りょーくんは「結婚とか全く考えて無さそう」って上原さんの事を常々話しているから内緒にしているんだけど、私は密かに「あるんじゃないかなぁ」なんていう予想をしているんだ。
「恋人かぁ~……上原さん、何歳だっけ? まぁ、素敵な人が居てもおかしくないよねぇ~」
夕紀さんは少し残念そうに溜め息を吐きつつも、私の話にうんうん頷いている。
「もしかしてショックでしたか? 上原さんに恋人がいらっしゃる件」
してはいけない話題だったかな?と夕紀さんの顔を覗き込む。
(以前上原さんが店にコーヒーを飲みに来てくれた事があってその時夕紀さんが淹れたコーヒーをすごく褒めていたから、それ以来ずっと「また来てくれないかな」って言ってたもんね夕紀さん。

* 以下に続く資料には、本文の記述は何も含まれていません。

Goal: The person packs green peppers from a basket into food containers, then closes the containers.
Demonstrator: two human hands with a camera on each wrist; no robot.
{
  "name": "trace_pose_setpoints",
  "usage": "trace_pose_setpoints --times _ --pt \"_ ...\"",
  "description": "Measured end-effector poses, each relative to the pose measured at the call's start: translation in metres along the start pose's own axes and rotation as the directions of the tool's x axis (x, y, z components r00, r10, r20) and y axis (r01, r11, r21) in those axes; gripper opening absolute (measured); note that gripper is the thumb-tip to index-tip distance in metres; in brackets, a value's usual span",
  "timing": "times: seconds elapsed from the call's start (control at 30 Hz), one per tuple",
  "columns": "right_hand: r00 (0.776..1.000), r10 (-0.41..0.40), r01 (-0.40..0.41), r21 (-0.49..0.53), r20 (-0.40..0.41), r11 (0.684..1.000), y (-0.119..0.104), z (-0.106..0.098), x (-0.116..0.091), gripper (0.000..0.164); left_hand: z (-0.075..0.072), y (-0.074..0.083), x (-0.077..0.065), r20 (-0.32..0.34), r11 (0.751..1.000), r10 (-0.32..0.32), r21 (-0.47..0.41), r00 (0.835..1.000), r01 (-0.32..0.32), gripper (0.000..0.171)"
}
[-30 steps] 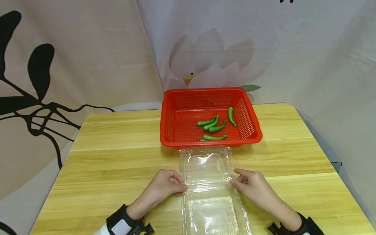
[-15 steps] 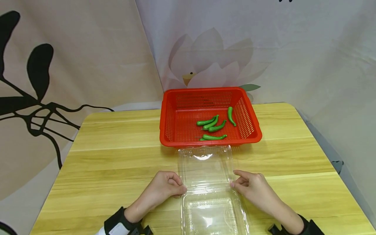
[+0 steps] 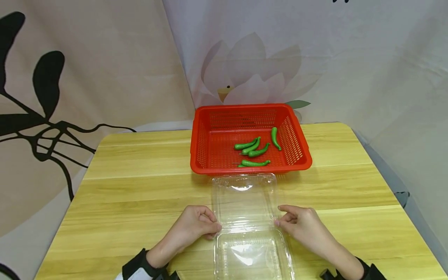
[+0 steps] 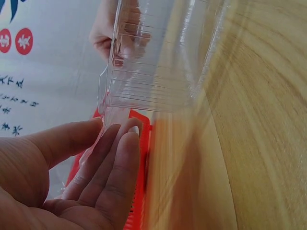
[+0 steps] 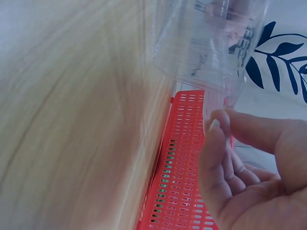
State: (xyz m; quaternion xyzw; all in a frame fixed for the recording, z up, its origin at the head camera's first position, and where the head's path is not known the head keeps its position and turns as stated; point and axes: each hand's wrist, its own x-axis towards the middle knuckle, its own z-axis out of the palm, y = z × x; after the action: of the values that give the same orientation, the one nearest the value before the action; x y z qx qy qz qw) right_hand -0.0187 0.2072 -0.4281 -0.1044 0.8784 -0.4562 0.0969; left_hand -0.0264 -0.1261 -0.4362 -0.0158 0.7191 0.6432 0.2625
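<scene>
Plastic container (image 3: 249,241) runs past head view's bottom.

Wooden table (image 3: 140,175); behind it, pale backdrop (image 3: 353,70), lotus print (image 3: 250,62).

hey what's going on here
A person is holding an open, clear plastic clamshell container over a wooden table. The left hand pinches one side edge near the fold, and the right hand pinches the opposite edge. Just beyond it sits a red plastic basket with several green chili peppers inside; none show in the container.
</scene>
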Motion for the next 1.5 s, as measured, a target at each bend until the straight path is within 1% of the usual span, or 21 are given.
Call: trace_pose_setpoints --times 0.13,0.27,0.47,0.6,0.8,1.07,1.23,1.5 --pt "1.0 0.006 -0.006 0.016 -0.003 1.0 0.001 0.0 0.001 0.043 -0.001 0.0 0.0 -0.001 1.0 0.011 -0.024 1.0 -0.011 0.016" --pt "0.999 -0.028 0.029 0.03 -0.022 0.999 0.002 0.0 0.005 0.039 -0.002 0.0 0.001 -0.012 0.999 0.02 -0.04 1.0 -0.021 0.018" --pt "0.997 -0.037 0.039 0.033 -0.072 0.999 -0.001 0.0 0.014 0.033 -0.004 -0.001 0.006 -0.038 0.998 0.0 -0.058 0.999 -0.002 0.019" --pt "0.993 -0.066 0.068 0.013 -0.099 0.998 -0.001 0.001 0.022 0.03 -0.006 -0.002 0.008 -0.052 0.998 -0.008 -0.062 0.999 0.005 0.019" --pt "0.991 -0.074 0.075 0.007 -0.111 0.997 -0.001 0.003 0.031 0.029 -0.008 -0.004 0.011 -0.063 0.997 -0.006 -0.073 0.998 0.001 0.019" --pt "0.989 -0.081 0.083 0.011 -0.124 0.996 0.003 0.009 0.043 0.028 -0.01 -0.006 0.015 -0.096 0.999 0.005 -0.053 0.995 -0.01 0.018" --pt "0.986 -0.082 0.083 -0.003 -0.143 0.997 0.002 0.011 0.049 0.026 -0.011 -0.006 0.016 -0.097 0.998 0.01 -0.061 0.995 -0.016 0.02" --pt "0.975 -0.132 0.131 -0.016 -0.176 0.991 -0.001 0.017 0.056 0.027 -0.012 -0.006 0.015 -0.105 0.998 -0.001 -0.058 0.994 -0.006 0.022"
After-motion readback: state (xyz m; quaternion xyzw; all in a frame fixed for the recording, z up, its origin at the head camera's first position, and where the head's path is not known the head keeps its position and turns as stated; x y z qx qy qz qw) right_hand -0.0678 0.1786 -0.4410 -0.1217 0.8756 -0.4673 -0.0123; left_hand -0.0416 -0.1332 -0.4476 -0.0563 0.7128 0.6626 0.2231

外見も中身もとっても良い人だから、夕紀さんも気になってた……とかかな?)
「いやいやショックって訳じゃないよ
『まぁ、ハンサムさんだから居るよねー』って単純に思っただけ」
夕紀さんは眉を下げてやや複雑な表情をしていたものの、ショックを受けてはなさそうだ。
(もしや……ちょっぴり残念って感じてるかな?)
余計な考えを巡らせていると
「朝香ちゃんは上原さんの恋人がどんな人か知ってるの? 会った事ある?」
そう聞き返されて、私は首を横に振って
「まだお会いした事はないんですけど、向こうは私の存在を知ってる……みたいなこと、言ってました」
前回、上原さんが言った意味深な発言を思い起こしながら私に返答した。
「存在を知ってる……って、妙な言い回しねぇ」
「多分私が月一で上原さんの所に珈琲豆を届けてるのを知ってる……って意味だと思うんですけどね」
確かにそこは今でも妙に感じる。